**INFORMATION SHOWN:**
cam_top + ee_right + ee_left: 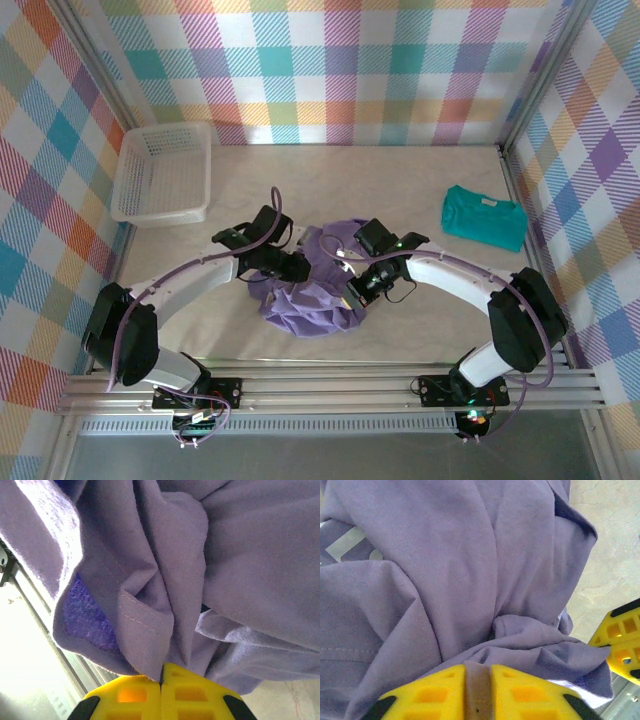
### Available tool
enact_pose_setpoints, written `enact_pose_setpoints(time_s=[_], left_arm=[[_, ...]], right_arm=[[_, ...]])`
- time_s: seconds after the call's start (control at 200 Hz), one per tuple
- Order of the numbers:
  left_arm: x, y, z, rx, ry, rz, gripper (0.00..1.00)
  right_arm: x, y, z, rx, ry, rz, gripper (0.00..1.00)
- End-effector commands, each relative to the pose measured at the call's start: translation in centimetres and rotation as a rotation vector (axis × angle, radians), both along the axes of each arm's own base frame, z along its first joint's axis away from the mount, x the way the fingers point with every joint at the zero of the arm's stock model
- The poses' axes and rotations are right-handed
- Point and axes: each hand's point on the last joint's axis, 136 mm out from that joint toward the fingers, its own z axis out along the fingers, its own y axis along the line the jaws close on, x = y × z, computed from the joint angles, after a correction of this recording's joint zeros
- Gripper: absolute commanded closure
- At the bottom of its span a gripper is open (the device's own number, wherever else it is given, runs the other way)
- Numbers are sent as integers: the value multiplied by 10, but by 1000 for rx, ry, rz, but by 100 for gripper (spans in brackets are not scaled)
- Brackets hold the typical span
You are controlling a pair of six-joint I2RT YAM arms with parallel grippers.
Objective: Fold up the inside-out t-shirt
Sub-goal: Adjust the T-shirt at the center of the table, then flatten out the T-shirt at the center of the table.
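basket point(160, 172): white, far left corner of table point(340, 175).
left gripper point(296, 266): clamped on a fold at left side of lavender t-shirt point(310, 305); cloth pinched between yellow fingers point(435, 695).
lavender t-shirt: crumpled heap, mid-table toward near edge, between both grippers.
right gripper point(352, 288): closed tight on stitched hem at right side of heap; fingertips point(190, 690) pressed together.
teal shirt point(484, 218): folded flat near right edge, well apart from heap.
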Motion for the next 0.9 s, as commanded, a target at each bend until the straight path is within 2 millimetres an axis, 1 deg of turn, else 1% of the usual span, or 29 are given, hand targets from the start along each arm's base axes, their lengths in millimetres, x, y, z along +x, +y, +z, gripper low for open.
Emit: enact_pose_setpoints(time_s=[0.0, 0.1, 0.23, 0.285, 0.38, 0.475, 0.595, 0.605, 0.64, 0.725, 0.815, 0.845, 0.895], left_arm=[[0, -4, 22, -34, -41, -16, 91], [4, 1, 43, -70, -121, 22, 100], [4, 14, 69, -137, -222, 81, 100], [4, 21, 74, -158, -245, 112, 100], [2, 27, 76, -187, -266, 142, 100], [-1, 27, 87, -244, -295, 151, 100], [-2, 35, 108, -312, -377, 192, 100], [0, 35, 115, -331, -400, 195, 100], [2, 39, 124, -355, -434, 220, 100], [4, 48, 141, -413, -481, 276, 100], [10, 59, 155, -448, -518, 351, 100], [12, 62, 159, -447, -532, 372, 100], [17, 69, 164, -426, -552, 413, 100]], right_arm=[[10, 2, 15, 21, -52, 8, 100], [16, 3, 26, 49, -80, -8, 100], [27, 6, 48, 122, -119, -30, 100], [30, 9, 54, 150, -124, -33, 100], [34, 15, 58, 168, -118, -28, 100], [39, 18, 59, 168, -111, -37, 100], [52, 17, 65, 177, -104, -84, 100], [53, 17, 65, 178, -103, -87, 100], [57, 17, 68, 190, -94, -99, 100], [60, 20, 75, 223, -69, -95, 100], [59, 30, 83, 269, -42, -58, 100], [59, 34, 87, 293, -34, -40, 97], [55, 40, 97, 339, -13, -6, 90]])
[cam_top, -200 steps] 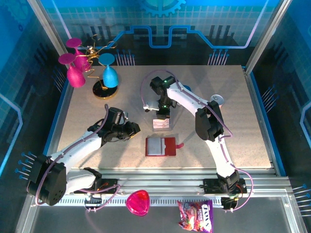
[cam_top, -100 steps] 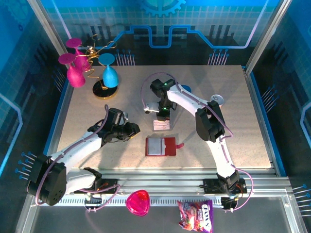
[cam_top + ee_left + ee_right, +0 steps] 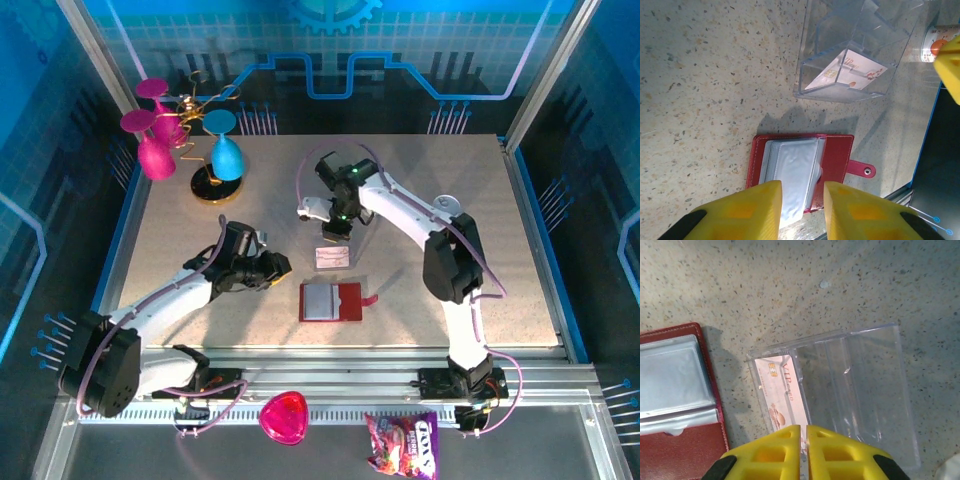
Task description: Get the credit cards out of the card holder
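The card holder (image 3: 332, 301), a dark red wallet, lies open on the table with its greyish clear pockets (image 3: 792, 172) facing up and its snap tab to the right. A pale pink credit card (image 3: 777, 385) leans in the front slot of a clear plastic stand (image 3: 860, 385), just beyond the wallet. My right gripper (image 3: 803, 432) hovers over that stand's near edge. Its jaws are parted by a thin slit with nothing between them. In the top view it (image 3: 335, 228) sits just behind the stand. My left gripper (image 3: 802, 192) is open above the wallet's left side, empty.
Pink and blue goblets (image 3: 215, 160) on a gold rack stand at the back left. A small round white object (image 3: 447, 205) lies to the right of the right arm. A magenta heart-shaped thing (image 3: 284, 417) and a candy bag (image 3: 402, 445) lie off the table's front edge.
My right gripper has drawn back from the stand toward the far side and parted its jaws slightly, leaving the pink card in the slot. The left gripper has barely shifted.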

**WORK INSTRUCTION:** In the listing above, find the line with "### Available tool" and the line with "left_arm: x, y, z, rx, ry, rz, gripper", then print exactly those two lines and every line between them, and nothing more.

**WRITTEN REPLY:**
### Available tool
enact_pose_setpoints, written `enact_pose_setpoints(time_s=[_], left_arm=[[_, ...]], right_arm=[[_, ...]])`
- time_s: seconds after the call's start (control at 200 Hz), one per tuple
- Order of the numbers:
  left_arm: x, y, z, rx, ry, rz, gripper (0.00..1.00)

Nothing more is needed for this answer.